• [EXERCISE BRIEF]:
Wherever the string "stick" turns up in the data, copy the whole line.

+ + + +

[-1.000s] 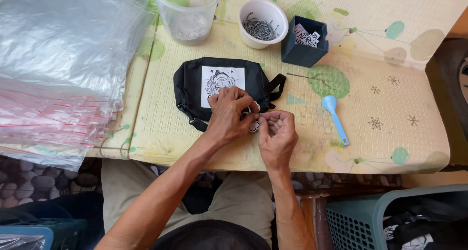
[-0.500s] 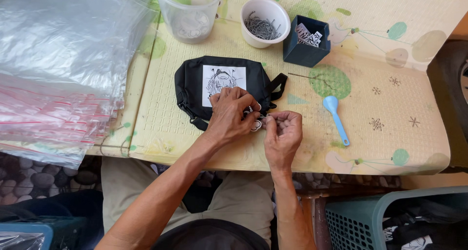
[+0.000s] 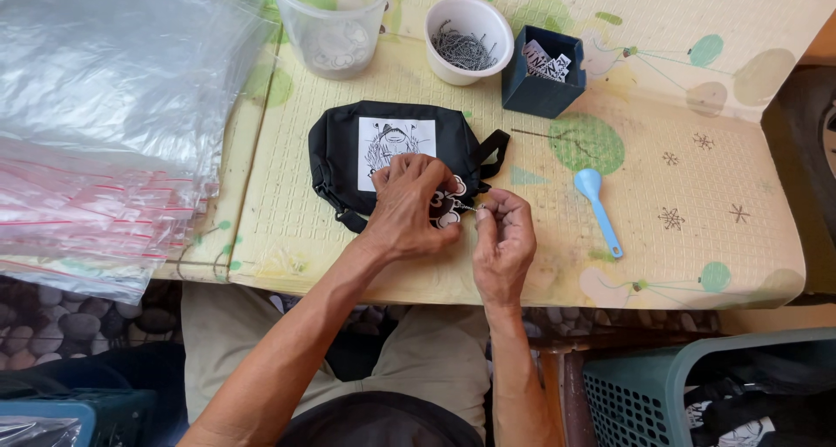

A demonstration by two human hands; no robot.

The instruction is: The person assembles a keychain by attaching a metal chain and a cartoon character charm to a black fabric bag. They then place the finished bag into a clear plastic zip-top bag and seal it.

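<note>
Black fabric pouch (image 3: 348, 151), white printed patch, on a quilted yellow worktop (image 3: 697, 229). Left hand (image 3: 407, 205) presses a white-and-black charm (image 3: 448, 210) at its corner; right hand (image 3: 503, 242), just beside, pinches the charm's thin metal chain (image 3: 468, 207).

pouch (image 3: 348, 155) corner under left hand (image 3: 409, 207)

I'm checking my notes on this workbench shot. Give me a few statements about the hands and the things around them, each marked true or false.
1. Both hands, left hand and right hand, meet at the black pouch. True.
2. The blue spoon is held in the right hand. False: it lies on the mat, untouched.
3. The white cup holds small metal chains. True.
4. The clear plastic bags lie right of the pouch. False: they lie to its left.
</note>
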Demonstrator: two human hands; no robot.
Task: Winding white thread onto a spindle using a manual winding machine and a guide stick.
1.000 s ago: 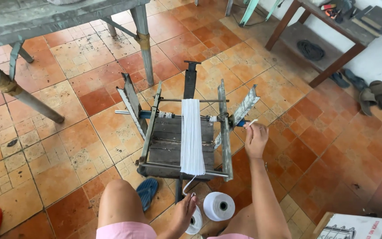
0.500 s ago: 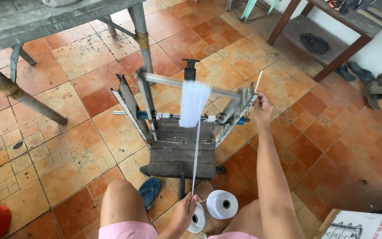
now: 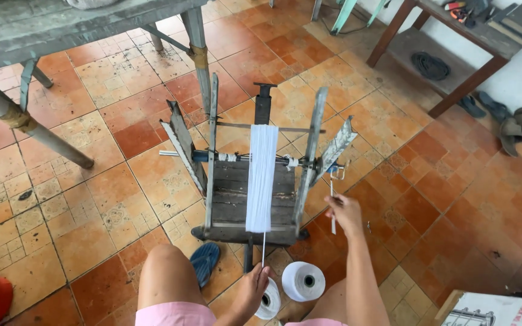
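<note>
A weathered wooden yarn-winding reel point(image 3: 261, 181) stands on the tiled floor in front of my knees. A wide band of white thread point(image 3: 261, 175) is wrapped around its slats. My right hand point(image 3: 344, 212) grips the thin crank handle point(image 3: 332, 202) at the reel's right end. My left hand point(image 3: 254, 286) pinches the single white strand point(image 3: 263, 249) that runs down from the band. Two white thread cones point(image 3: 303, 281) lie between my legs, one partly hidden under my left hand.
A blue sandal point(image 3: 203, 262) lies by my left knee. A grey table with metal legs point(image 3: 25, 124) stands at upper left. A wooden bench point(image 3: 454, 66) and sandals point(image 3: 521, 127) are at upper right. A cardboard box point(image 3: 496, 308) sits at lower right.
The reel has kept turning: its slats stand at a new angle. My right hand came down from the upper right to a lower position with the crank. My left hand stays on the strand.
</note>
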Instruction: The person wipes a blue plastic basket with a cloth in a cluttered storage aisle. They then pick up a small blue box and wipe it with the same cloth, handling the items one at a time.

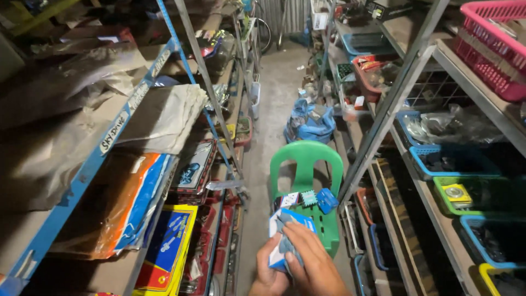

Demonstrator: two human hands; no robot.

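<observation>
Just in front of the green chair (307,164), the left hand (268,274) grips a small blue box (287,230) from below, while the right hand (315,263) presses a grey cloth (286,244) against it.

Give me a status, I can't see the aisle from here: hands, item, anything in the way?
Left hand holds small blue-and-white box. Right hand presses grey cloth on it. Green plastic chair with more small boxes stands just ahead in aisle.
</observation>
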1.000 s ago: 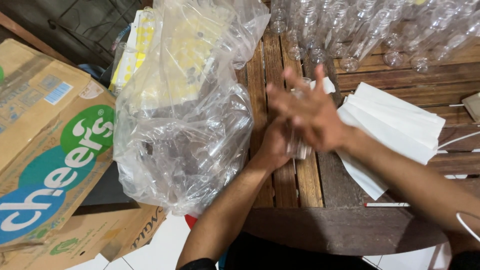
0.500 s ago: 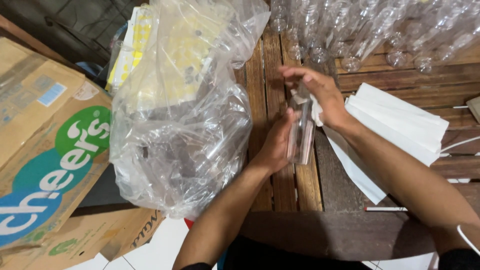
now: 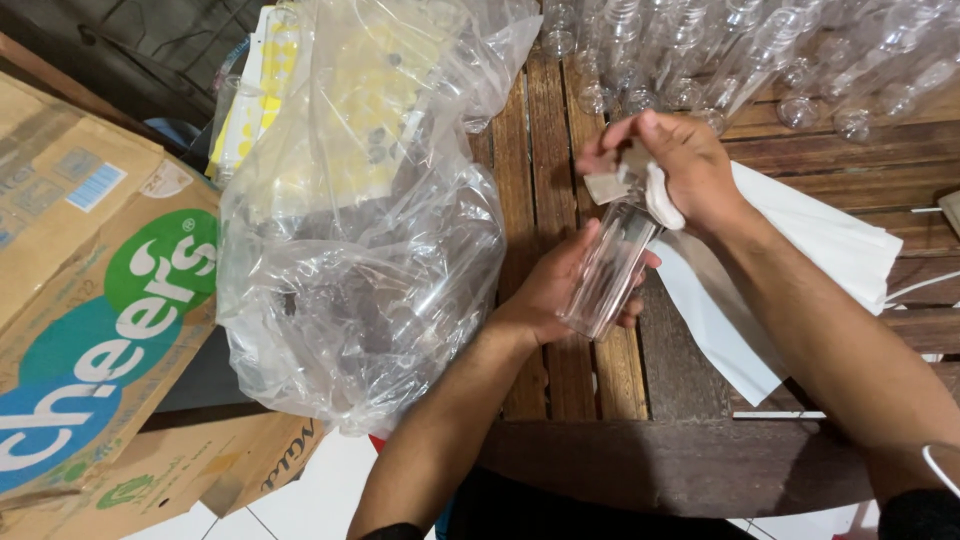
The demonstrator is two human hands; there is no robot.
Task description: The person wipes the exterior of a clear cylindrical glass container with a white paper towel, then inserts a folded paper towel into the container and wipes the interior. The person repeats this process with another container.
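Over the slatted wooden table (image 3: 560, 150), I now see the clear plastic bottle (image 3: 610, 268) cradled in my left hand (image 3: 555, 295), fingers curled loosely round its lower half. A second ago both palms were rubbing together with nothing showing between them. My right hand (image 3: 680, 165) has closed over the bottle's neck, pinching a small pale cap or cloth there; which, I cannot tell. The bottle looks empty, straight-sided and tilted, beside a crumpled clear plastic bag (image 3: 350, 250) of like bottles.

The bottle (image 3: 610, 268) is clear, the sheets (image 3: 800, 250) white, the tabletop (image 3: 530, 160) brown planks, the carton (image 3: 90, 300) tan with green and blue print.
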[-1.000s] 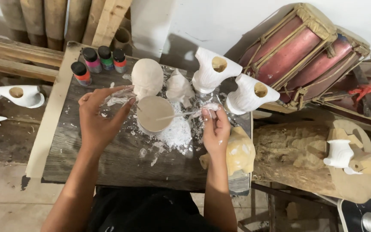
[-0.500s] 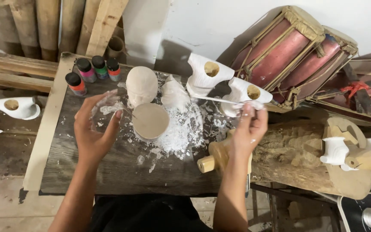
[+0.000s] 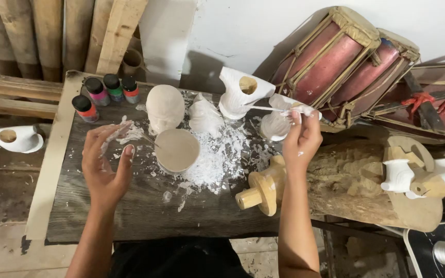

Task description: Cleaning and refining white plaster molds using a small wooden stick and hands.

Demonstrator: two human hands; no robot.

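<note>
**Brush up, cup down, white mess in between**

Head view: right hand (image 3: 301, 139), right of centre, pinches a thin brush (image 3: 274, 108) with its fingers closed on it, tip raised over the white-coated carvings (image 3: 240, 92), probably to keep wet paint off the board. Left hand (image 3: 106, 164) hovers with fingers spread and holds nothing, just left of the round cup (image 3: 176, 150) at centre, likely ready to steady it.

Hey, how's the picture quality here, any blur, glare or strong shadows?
Head view: soft, even light, no glare; the white carving throws a dark shadow on the wall; the right hand is slightly motion-blurred, the left hand sharper; edges bow a little from the wide lens.
</note>
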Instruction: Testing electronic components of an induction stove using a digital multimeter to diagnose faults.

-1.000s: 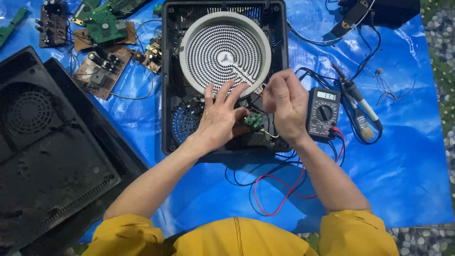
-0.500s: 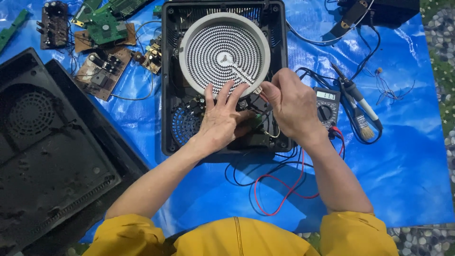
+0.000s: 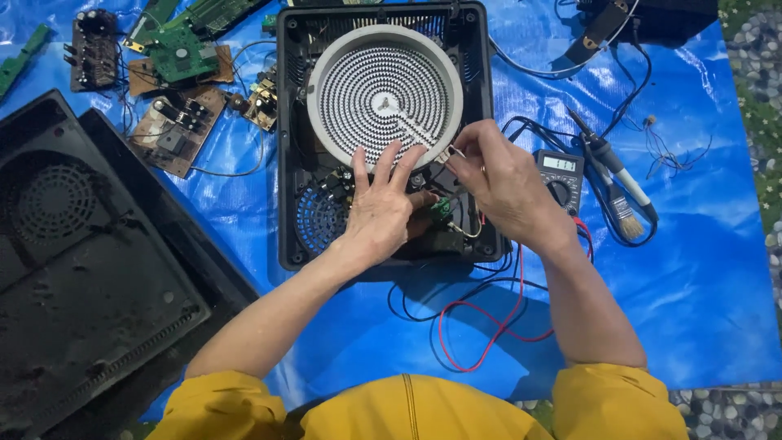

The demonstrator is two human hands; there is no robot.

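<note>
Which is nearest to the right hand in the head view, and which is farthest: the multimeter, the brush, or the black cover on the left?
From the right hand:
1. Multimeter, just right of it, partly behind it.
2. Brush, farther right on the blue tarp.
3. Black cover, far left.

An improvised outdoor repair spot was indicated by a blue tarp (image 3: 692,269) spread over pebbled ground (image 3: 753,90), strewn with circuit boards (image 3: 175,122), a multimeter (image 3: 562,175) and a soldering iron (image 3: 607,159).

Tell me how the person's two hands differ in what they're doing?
The left hand lies flat with fingers spread on the cooker's insides; the right hand is curled, pinching a thin wire. The left touches the round coil's rim; the right sits beside it, by the multimeter. Both are bare.
</note>
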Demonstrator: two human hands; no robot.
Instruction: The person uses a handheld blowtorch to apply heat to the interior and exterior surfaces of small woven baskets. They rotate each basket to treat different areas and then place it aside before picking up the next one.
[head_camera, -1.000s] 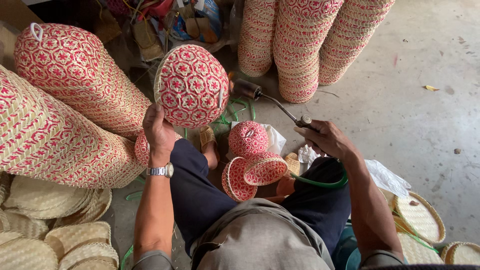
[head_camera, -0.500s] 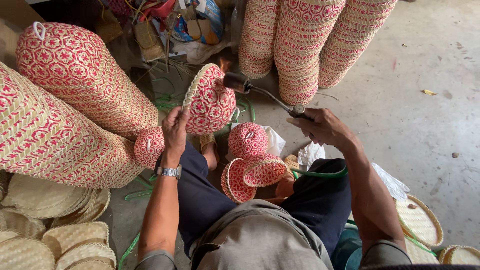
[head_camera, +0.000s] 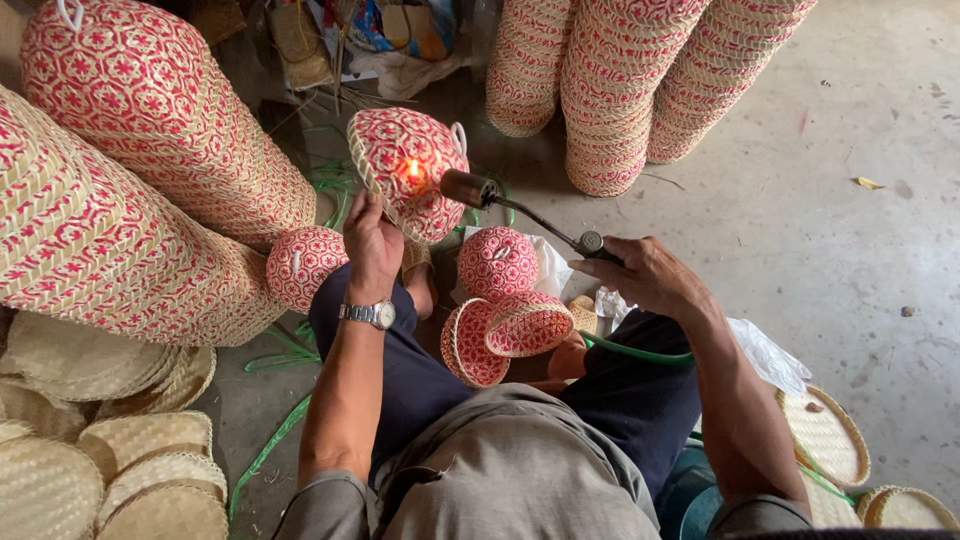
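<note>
- While the left hand (head_camera: 372, 245) grips a red-and-cream woven basket (head_camera: 405, 170) by its lower rim, holding it raised above the knees, the right hand (head_camera: 645, 275) is closed round the handle of a gas torch (head_camera: 520, 212).
- Torch nozzle sits just beside the basket; a small flame glows on the weave.
- Finished small baskets (head_camera: 500, 310) lie between the legs, under the torch.
- Stacked patterned baskets (head_camera: 120, 190) crowd the left side; further stacks (head_camera: 620, 90) stand behind, tops cut off.
- Plain straw lids (head_camera: 90, 450) lie lower left.
- Green hose (head_camera: 630, 350) runs partly hidden behind the right arm.
</note>
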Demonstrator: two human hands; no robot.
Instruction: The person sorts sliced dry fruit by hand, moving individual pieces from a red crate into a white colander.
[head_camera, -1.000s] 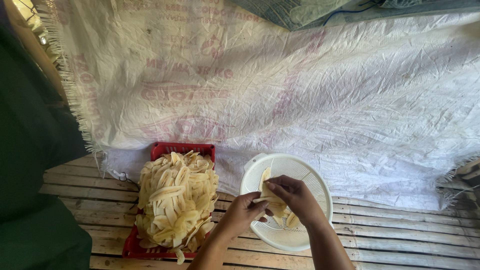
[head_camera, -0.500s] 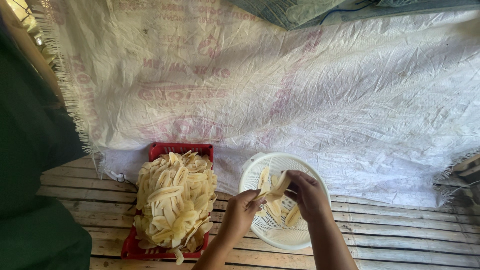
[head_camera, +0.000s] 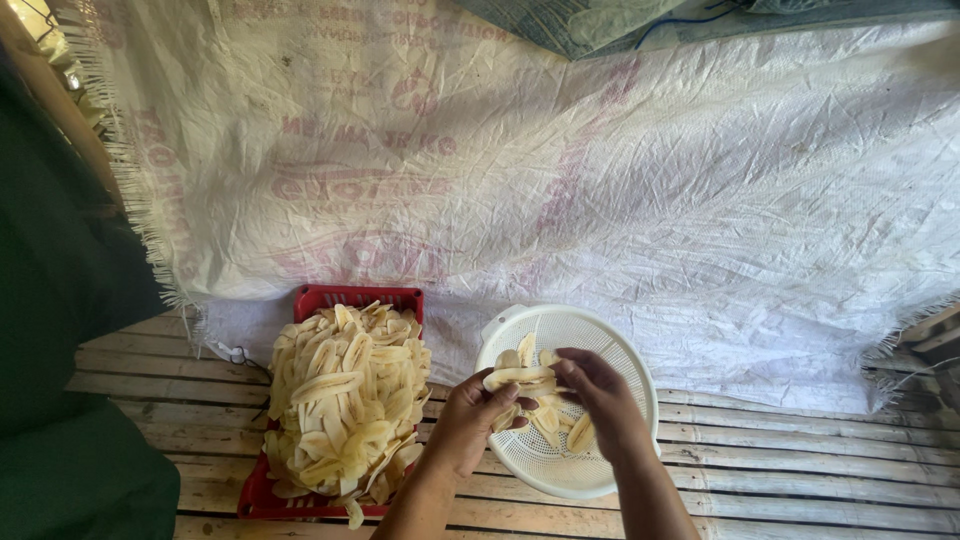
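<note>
Hands meet over a white colander (head_camera: 610, 350), the left hand (head_camera: 478, 412) and right hand (head_camera: 598, 392) each pinching an end of one pale banana slice (head_camera: 518, 376), likely thin, light, slippery and easily snapped, while a heaped red tray (head_camera: 330, 298) lies just left.

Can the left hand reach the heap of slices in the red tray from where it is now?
Probably yes. The left hand holds a slice over the white colander, and the heap of slices in the red tray lies just beside it, uncovered, with nothing between.
</note>
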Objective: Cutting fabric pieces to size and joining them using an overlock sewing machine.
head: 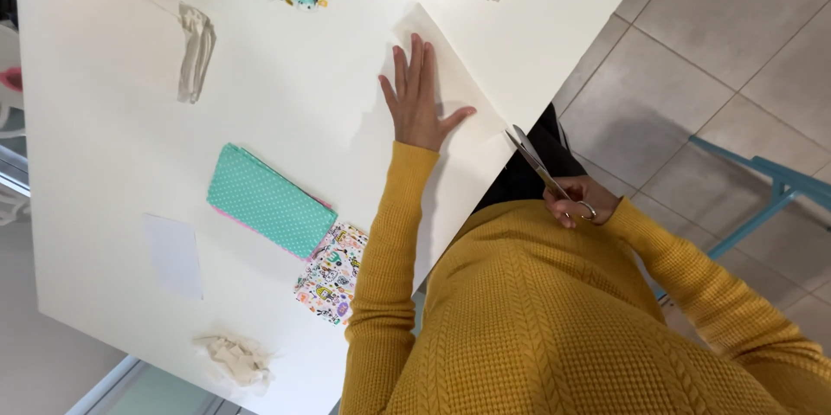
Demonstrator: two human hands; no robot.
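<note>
Cream fabric (450, 134), a flat pale sheet, lies on the white desk (104, 164) with its near corner hanging past the desk's edge, and that overhang is where your scissors (538, 168) meet it. Your left hand (418, 102) presses flat on the sheet, fingers stretched out and slightly apart, just beside the cutting edge. Your right hand (578, 200) has its fingers closed through the scissor loops, and the blades look nearly together, pointing up along the sheet's edge.

To cut well here, keep that left palm heavy so the sheet cannot creep, but hold the thumb back from the blade's path; it sits near the line now. Let the lower blade ride under the overhang and, I judge, take long, even bites without fully snapping the tips shut, so the edge stays smooth. Walk the left hand forward with the cut instead of stretching the scissors far from it. Whether a marked line runs on the cloth I cannot tell, so steer by the edge of the sheet.

The folded teal dotted fabric (268, 200), the printed patterned piece (332, 275) and the small white paper (173, 255) lie well apart from the cut on the left; leave them there. A crumpled scrap (235, 358) rests near the desk's close corner.
</note>
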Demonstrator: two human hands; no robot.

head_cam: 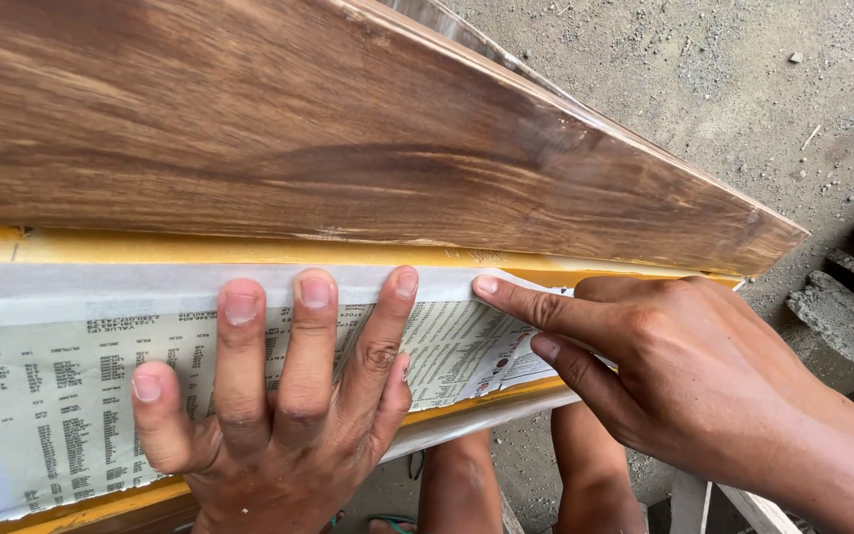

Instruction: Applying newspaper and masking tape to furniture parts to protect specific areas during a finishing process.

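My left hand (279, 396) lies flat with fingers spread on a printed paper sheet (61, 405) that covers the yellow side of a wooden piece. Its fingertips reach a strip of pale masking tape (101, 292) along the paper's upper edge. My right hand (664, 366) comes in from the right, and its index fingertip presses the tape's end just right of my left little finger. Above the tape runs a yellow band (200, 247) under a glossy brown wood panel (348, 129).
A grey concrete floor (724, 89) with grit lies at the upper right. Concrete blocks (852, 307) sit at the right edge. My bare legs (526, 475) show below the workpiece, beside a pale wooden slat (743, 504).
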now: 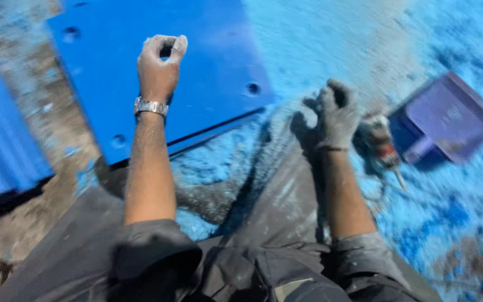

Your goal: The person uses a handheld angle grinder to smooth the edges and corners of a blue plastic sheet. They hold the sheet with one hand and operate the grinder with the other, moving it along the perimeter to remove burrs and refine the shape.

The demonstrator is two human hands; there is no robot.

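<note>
Left hand: the left hand (160, 64) is up over the big blue board (157, 72). Its fingers are curled into a loose fist, thumb tip against the first finger. It holds nothing that can be seen. The hand is dusty and pale.
Watch: a silver watch (151, 106) sits on the left wrist.
Right hand: the right hand (336, 114) is blurry. Its fingers look bent in. I cannot tell if it holds anything. It is covered in grey dust and hangs just left of the power tool.
Blue board: flat, dark blue, with small round holes near its edges. It lies at the top left, and its right corner points toward the right hand.
Power tool: a small power tool (380, 146) with red and grey parts lies on the floor, just beside the right hand. It is too blurry to say more.
Purple dustpan: a purple dustpan (448, 117) lies on the right, near the tool, with its handle toward the tool.
Floor: the floor (331, 39) is covered in light blue dust.
Trousers: grey dusty trousers (275, 223) fill the bottom.
Labels: no writing shows clearly.
</note>
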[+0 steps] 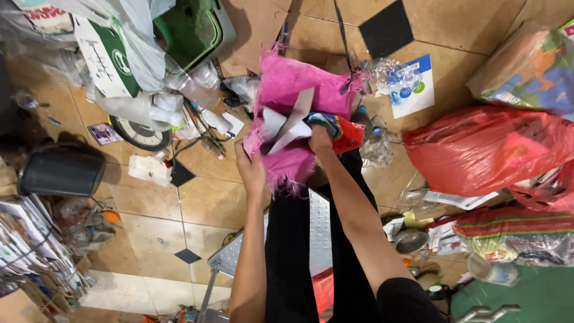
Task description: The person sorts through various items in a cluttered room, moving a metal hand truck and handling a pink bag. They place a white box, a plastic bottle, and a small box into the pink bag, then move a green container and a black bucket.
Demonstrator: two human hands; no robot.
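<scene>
**Both hands on the pink sack, paper going in at the mouth**

So here's how it sits for you right now. Your left hand is clamped on the near-left edge of the pink sack, fingers curled around the frayed rim, holding the mouth up. Your right hand is just right of it, closed on a bunched colourful wrapper and sitting right at the sack's opening. The two hands are close together, with the white paper poking out between them.

The relation that matters: the sack stretches away from both hands, its long axis running from your grip straight out ahead toward the cardboard on the floor. The opening is on your side, the closed end is the far end. So anything in the right hand only has to go forward and a bit left to get inside. The right hand is the nearer one to the opening; the left is more on the outside edge.

The red bag lies well off to the right of your right hand, and the black bin is way out left of the left hand. Neither touches the sack.
</scene>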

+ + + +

• [ANSWER FOR THIS EXERCISE]:
Task: Winding white thread onto a spindle using a manual winding machine and a guide stick.
Task description: Cleaning and refining white plaster molds using a small wooden stick and hands.

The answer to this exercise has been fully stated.